Using the data below, return every line that holds the word "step".
================================
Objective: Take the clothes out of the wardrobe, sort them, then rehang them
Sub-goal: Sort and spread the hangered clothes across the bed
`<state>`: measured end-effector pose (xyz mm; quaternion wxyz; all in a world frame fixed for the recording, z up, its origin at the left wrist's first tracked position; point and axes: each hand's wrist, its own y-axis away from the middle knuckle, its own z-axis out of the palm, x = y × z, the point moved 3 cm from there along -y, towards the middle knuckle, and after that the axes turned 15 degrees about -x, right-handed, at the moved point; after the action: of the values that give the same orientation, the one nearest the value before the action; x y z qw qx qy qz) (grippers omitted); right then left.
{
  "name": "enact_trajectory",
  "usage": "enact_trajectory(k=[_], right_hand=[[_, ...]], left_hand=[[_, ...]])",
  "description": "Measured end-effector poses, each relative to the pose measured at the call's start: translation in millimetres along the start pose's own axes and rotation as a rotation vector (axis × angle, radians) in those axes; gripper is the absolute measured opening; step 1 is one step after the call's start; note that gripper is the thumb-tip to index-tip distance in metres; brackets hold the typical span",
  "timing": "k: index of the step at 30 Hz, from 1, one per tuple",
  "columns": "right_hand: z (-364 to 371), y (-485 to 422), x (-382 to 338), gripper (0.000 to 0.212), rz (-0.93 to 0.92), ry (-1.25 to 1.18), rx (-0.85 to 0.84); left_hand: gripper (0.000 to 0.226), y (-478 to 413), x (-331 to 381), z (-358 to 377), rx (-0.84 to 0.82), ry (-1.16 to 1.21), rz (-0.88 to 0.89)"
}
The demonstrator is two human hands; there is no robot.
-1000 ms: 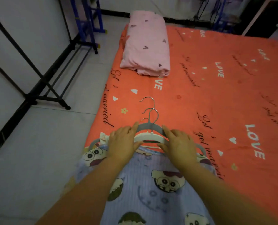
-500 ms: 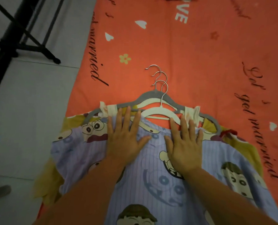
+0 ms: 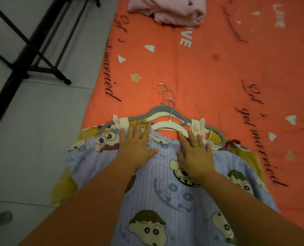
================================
- WORKED SOLUTION
  "description": "Measured end-effector poses, each relative to the pose measured at the call's start: translation in millimetres along the start pose's own axes and rotation as a rotation vector (axis × angle, radians) in those axes; gripper is the absolute measured opening; step 1 is one step after the call's start; note that gripper is the thumb-tip to index-tip distance in metres; brackets hold the typical span",
  "timing": "k: index of the step at 30 Hz, from 1, one per tuple",

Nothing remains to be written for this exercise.